Task description:
Please report how many lines below contain "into", writing nothing except the number.

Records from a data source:
▬▬▬

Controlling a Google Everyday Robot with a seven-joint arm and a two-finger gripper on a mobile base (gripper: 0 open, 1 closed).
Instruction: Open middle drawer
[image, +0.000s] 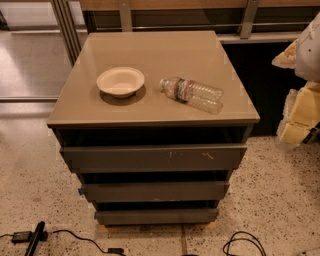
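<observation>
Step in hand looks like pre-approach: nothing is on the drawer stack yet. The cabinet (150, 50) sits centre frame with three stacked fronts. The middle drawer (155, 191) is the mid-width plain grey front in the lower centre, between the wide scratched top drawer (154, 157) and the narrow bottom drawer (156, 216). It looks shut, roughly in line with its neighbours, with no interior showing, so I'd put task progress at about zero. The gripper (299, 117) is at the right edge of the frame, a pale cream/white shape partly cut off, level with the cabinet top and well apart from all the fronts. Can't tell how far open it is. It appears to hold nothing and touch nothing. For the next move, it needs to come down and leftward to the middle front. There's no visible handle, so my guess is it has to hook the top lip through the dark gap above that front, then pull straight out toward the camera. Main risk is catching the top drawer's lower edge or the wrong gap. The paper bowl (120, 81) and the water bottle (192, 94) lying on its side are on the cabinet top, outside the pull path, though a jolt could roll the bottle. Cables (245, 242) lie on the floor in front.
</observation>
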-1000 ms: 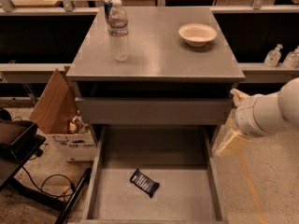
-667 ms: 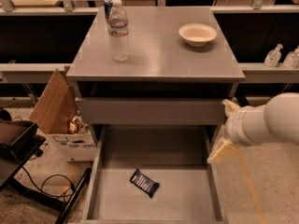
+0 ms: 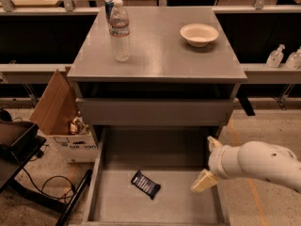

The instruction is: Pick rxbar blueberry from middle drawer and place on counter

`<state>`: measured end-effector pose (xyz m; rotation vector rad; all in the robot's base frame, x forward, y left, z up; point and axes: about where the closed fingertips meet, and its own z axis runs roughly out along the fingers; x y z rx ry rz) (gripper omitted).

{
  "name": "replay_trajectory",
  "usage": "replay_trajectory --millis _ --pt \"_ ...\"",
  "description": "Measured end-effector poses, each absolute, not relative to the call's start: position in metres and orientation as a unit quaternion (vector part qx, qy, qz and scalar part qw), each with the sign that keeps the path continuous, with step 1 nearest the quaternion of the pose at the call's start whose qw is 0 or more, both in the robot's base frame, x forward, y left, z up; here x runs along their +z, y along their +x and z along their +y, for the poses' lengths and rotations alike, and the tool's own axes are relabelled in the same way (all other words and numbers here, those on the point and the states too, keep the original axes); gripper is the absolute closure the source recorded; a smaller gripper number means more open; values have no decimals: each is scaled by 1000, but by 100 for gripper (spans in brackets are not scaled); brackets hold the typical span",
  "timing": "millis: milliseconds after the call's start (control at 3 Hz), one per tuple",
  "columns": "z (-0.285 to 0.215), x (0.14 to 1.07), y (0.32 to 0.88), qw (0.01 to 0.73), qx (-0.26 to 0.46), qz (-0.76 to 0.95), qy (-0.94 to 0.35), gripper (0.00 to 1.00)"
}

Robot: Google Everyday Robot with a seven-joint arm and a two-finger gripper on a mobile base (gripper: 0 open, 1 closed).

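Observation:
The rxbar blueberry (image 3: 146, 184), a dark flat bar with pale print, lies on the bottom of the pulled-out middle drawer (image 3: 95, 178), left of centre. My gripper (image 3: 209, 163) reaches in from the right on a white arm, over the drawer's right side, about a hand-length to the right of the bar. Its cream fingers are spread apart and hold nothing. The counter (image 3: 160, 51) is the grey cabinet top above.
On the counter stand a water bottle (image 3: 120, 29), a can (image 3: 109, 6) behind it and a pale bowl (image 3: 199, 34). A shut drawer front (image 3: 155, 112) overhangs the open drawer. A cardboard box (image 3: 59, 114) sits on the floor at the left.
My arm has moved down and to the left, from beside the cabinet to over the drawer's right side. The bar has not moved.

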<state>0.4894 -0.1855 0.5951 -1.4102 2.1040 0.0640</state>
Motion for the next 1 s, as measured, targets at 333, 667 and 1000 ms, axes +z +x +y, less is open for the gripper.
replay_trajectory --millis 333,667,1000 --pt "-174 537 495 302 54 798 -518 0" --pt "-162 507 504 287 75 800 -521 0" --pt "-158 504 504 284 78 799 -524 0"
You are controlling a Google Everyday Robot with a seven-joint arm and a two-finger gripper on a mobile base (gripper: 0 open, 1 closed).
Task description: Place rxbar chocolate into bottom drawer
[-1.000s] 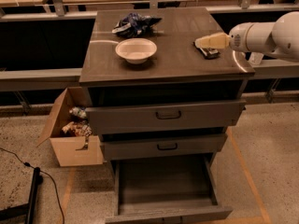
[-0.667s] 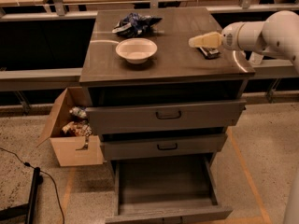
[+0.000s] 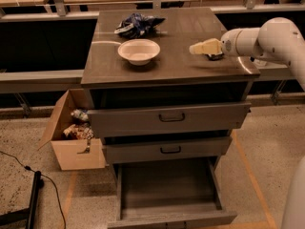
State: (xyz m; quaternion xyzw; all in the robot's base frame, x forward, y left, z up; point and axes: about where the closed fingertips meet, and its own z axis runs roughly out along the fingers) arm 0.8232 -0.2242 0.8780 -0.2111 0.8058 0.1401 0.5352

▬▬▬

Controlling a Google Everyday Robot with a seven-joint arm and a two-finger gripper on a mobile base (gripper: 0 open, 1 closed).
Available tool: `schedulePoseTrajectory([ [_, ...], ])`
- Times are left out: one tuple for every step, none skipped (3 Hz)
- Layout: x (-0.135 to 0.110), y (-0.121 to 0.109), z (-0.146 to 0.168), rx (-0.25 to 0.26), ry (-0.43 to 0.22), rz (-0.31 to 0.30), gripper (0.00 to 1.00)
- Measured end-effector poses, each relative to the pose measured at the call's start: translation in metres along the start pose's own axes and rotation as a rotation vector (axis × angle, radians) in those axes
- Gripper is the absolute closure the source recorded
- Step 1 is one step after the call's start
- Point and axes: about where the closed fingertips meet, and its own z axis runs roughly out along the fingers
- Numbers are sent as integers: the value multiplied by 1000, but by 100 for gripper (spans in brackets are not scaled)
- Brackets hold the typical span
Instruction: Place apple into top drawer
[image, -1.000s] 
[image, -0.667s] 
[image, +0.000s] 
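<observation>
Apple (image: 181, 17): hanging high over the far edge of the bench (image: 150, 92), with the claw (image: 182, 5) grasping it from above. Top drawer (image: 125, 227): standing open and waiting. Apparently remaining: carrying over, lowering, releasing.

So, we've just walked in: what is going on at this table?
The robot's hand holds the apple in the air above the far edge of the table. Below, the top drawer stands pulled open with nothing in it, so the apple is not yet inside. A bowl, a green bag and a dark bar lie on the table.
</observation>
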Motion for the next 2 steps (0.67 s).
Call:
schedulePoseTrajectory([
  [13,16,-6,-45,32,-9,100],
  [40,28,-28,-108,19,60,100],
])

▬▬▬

Task solution:
2